Best used when
You are finalizing founder splits, vesting rules, cap table cleanup, or token allocation assumptions before fundraising, outside diligence, or legal review begins.
Plan founder equity, vesting, cap table assumptions, and token allocations so ownership decisions stay readable before investors, counsel, or internal stakeholders review them.
Founder equity planning means defining the split, vesting logic, cap table cleanup, and token or contributor treatment before those assumptions get embedded in documents, diligence, or investor conversations.
You are finalizing founder splits, vesting rules, cap table cleanup, or token allocation assumptions before fundraising, outside diligence, or legal review begins.

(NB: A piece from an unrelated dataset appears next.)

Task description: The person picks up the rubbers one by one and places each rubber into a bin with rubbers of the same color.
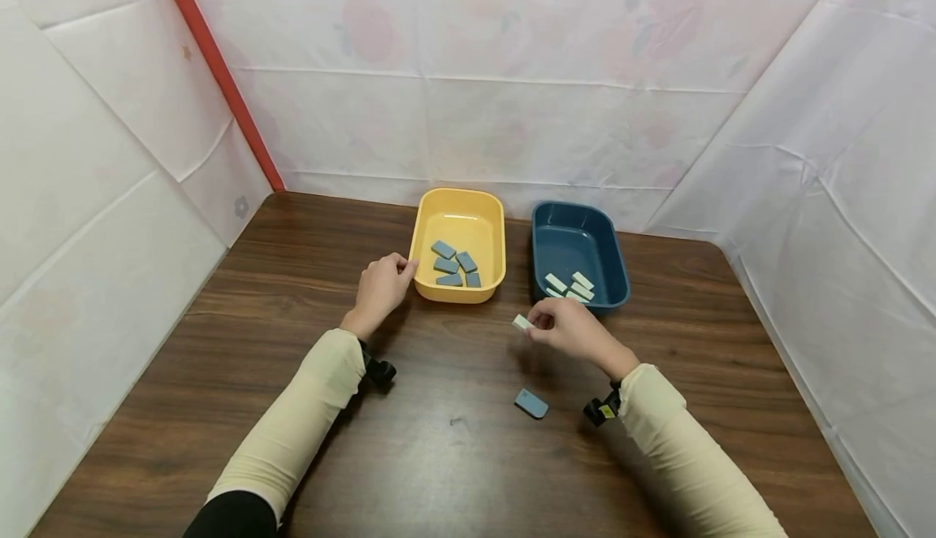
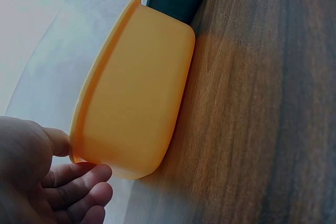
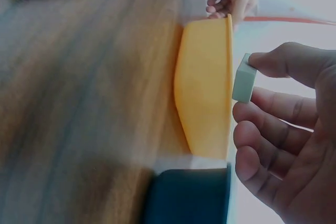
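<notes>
My right hand [image 1: 574, 328] pinches a small pale green block [image 3: 244, 80] between thumb and fingers. It is held above the table, just in front of the dark blue tub [image 1: 621, 278]. Several more pale blocks [image 1: 582, 280] lie inside that tub at its near end. At the left side of the yellow tub [image 1: 459, 296], my left hand [image 1: 382, 286] holds the rim, thumb on top and fingertips against the outer wall. Several flat blue-grey blocks [image 1: 465, 262] lie in the yellow tub. One more blue-grey block [image 1: 530, 403], with a rounded corner, rests on the table in front of my right hand.
Both tubs stand side by side near the back edge of the dark wooden table [image 1: 439, 481], a narrow gap between them. White patterned sheets [image 1: 475, 115] hang behind and at both sides. A red pole [image 1: 219, 67] slants down at the back left corner.
</notes>
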Action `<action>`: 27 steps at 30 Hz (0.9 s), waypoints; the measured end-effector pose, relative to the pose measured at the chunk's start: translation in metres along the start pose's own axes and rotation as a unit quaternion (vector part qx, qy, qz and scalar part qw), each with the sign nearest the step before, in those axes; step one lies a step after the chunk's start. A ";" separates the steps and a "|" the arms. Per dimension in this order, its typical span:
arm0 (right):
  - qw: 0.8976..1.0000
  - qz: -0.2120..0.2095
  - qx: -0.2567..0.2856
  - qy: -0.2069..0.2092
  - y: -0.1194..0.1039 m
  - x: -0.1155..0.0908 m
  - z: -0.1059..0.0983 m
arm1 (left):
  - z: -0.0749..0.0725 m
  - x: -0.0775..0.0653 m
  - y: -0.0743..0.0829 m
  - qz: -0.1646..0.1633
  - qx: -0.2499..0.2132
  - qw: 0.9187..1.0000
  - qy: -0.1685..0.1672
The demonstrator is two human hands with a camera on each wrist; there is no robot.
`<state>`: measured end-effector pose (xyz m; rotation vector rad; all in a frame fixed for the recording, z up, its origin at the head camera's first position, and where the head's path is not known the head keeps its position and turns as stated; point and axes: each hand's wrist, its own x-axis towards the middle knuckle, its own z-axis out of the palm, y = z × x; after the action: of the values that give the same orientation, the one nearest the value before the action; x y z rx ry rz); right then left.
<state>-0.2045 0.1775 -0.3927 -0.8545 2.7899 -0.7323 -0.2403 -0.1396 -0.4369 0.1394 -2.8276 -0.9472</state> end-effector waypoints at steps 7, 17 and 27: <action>1.000 0.003 0.014 0.020 0.002 0.001 -0.017 | 0.000 0.000 0.000 -0.005 0.000 1.000 -0.002; 0.998 0.033 0.006 0.056 0.018 0.002 -0.040 | -0.001 -0.001 0.002 0.005 -0.004 1.000 0.000; 0.996 0.065 0.014 0.063 0.036 0.012 -0.048 | 0.001 -0.001 0.000 -0.001 -0.005 1.000 0.005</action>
<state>-0.2448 0.2170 -0.3685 -0.6354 2.9034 -0.8289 -0.2392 -0.1383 -0.4379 0.1465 -2.8131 -0.9588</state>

A cleaner ownership narrative, clearer vesting assumptions, and a better draft of how founder, advisor, investor, and token positions fit together.
Review incorporation planning first if the company structure is not settled, then organize the resulting records through the startup document workflow.
This page targets founder equity planning, vesting setup, cap table preparation, and token allocation workflows that early-stage teams need to clarify before fundraising or legal review.
Compare ownership splits with the context founders need before those numbers become part of a formal cap table or formation packet.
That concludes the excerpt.